* **What this task involves**:
Nothing outside the range is wanted. Repeat exactly the lines below from the one with "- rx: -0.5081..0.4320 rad" through the one with "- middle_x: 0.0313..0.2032".

* **Task data**:

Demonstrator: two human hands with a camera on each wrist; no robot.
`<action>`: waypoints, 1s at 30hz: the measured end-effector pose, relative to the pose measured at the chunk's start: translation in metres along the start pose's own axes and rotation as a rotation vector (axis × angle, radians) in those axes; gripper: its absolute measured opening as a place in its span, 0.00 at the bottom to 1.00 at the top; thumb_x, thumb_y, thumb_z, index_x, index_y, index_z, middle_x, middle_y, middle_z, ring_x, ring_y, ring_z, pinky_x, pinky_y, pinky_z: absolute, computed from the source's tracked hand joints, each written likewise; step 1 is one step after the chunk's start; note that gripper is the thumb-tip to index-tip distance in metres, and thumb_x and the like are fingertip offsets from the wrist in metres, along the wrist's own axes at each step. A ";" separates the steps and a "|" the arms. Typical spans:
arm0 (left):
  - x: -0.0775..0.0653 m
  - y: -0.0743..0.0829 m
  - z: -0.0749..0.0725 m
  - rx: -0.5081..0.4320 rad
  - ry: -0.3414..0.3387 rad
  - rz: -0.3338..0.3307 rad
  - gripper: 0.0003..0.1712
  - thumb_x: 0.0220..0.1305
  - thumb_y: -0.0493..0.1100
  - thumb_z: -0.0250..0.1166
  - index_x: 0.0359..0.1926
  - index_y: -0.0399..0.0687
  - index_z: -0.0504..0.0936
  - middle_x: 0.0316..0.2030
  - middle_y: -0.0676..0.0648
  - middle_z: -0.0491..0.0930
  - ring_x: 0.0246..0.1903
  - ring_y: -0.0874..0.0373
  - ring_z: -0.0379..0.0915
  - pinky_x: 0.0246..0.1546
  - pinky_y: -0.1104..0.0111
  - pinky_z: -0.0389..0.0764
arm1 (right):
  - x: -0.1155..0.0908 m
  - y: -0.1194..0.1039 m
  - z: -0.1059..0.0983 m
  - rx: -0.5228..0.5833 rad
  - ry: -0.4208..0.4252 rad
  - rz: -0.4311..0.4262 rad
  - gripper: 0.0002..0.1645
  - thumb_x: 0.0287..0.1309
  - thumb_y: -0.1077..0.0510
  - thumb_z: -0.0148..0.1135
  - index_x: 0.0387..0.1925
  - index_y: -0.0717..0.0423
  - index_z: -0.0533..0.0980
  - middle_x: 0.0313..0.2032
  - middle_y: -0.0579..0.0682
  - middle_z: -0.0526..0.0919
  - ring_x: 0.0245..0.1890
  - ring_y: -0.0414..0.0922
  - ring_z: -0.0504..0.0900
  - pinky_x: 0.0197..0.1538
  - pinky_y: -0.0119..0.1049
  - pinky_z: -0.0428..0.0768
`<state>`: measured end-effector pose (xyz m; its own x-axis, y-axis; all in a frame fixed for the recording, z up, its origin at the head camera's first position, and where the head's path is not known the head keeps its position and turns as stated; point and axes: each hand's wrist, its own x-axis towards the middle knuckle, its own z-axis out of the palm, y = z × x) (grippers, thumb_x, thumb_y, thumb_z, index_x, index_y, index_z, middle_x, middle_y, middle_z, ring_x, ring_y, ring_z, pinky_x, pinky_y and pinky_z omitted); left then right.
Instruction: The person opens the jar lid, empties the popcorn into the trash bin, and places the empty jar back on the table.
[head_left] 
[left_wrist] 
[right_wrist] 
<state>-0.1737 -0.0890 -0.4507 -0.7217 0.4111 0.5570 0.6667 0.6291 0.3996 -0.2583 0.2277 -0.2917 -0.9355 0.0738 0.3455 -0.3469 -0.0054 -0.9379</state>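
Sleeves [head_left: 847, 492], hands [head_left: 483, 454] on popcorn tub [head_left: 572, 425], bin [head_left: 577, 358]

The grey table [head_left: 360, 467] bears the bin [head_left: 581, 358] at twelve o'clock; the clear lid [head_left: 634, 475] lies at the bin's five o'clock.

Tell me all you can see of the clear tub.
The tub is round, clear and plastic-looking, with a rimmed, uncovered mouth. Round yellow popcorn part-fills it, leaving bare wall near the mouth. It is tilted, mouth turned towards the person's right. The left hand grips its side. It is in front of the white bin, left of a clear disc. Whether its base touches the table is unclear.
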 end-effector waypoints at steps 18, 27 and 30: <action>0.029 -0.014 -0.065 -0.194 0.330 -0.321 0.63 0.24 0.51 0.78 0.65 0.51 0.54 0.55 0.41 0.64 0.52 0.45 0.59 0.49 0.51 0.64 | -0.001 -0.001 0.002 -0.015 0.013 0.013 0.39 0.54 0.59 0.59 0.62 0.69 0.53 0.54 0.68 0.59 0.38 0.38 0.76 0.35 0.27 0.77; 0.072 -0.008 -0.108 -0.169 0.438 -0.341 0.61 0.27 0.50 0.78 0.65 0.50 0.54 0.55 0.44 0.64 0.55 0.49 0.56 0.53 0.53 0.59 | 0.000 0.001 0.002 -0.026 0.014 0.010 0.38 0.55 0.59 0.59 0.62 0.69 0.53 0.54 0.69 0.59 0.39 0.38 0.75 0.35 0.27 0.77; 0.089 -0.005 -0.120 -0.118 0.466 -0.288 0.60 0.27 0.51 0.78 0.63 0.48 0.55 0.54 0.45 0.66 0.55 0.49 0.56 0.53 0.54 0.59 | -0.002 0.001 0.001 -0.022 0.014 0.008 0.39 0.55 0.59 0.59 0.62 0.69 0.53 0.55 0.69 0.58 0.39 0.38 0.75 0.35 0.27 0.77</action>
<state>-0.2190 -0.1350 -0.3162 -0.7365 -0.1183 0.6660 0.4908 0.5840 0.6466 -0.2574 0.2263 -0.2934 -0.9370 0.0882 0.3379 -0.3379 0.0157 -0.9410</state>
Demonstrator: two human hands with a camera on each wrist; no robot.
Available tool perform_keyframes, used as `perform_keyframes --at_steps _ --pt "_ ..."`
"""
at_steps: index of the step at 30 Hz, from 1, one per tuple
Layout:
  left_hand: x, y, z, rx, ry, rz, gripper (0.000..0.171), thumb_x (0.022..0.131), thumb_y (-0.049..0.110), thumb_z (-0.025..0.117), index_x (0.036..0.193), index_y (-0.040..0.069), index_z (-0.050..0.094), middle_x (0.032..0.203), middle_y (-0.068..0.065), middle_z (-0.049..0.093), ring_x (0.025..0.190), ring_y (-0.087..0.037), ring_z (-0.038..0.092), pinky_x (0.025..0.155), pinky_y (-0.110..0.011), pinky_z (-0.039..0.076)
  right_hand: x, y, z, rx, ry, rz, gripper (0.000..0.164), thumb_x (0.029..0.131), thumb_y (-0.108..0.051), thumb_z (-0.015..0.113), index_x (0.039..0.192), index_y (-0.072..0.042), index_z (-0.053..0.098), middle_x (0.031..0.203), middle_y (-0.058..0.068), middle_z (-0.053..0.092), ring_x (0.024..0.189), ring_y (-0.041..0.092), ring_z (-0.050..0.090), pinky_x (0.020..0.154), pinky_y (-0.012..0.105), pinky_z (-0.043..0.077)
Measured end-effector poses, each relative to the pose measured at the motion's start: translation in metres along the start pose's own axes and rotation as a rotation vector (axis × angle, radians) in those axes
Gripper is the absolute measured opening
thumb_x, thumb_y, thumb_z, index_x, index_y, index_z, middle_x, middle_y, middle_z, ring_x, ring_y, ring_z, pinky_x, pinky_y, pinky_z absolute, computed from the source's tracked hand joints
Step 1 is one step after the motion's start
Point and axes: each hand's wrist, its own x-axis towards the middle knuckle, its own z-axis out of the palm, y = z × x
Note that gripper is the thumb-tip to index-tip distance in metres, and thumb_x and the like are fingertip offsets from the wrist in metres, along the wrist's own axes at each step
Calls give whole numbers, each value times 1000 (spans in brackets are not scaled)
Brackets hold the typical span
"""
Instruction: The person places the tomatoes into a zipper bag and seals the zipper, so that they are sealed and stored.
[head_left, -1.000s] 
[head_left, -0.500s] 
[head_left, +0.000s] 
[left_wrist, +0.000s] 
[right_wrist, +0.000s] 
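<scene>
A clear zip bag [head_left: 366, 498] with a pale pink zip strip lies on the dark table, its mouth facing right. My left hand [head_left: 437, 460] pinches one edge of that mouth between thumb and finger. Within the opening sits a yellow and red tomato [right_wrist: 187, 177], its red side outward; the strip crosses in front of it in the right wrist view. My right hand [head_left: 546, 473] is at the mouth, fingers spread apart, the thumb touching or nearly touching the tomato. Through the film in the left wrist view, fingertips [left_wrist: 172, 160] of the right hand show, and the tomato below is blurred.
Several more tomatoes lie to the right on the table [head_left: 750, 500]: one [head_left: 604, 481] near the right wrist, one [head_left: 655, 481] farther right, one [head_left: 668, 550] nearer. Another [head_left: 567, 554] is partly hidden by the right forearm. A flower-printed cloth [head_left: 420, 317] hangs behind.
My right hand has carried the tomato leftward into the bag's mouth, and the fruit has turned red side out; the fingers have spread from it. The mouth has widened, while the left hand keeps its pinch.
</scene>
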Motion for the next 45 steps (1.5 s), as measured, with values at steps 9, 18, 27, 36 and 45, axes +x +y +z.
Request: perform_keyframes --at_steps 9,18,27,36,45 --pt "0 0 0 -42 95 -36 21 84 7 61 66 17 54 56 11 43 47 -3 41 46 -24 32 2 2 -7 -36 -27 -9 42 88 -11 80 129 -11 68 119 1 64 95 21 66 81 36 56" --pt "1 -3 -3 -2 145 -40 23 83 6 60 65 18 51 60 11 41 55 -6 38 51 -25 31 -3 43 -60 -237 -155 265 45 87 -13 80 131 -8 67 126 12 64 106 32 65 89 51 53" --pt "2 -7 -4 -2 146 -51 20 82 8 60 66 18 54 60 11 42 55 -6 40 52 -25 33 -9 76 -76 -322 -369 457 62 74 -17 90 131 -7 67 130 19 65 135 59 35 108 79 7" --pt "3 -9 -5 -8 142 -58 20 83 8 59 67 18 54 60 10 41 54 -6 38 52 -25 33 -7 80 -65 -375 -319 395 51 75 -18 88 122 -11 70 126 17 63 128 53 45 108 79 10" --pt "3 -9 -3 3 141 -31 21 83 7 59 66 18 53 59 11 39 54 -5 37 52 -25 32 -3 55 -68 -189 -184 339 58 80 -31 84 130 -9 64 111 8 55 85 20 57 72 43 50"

* **Result of this exercise**:
  - rx: -0.5081..0.4320 rad
  - ry: -0.3414..0.3387 rad
  - rz: -0.3338..0.3307 rad
  - gripper: 0.0003..0.1712
  - thumb_x: 0.0220..0.1305
  - thumb_y: -0.0493..0.1100
  - thumb_z: -0.0250..0.1166
  - index_x: 0.0359..0.1926
  - index_y: -0.0399..0.0687
  - index_z: -0.0504..0.0936
  - middle_x: 0.0316..0.2030
  - middle_y: -0.0676..0.0648
  - middle_z: -0.0491..0.0930
  - ring_x: 0.0246..0.1903
  - ring_y: -0.0874..0.0373
  - ring_z: -0.0379..0.0915
  - pinky_x: 0.0246..0.1546
  - pinky_y: -0.1104..0.0111
  - pinky_z: -0.0389..0.0764
arm1 (right):
  - x: -0.1155..0.0908 m
  - y: -0.1194..0.1039 m
  - z: -0.1059..0.0983 m
  - rx: -0.5228..0.5833 rad
  - ry: -0.4208..0.4252 rad
  - rz: -0.4311..0.4262 rad
  - gripper: 0.0002..0.1645
  - thumb_x: 0.0287..0.1309
  - thumb_y: -0.1077..0.0510
  - thumb_z: -0.0148..0.1135
  - index_x: 0.0387..0.1925
  - index_y: -0.0717..0.0423
  - index_z: -0.0533..0.0980
  - middle_x: 0.0313..0.2032

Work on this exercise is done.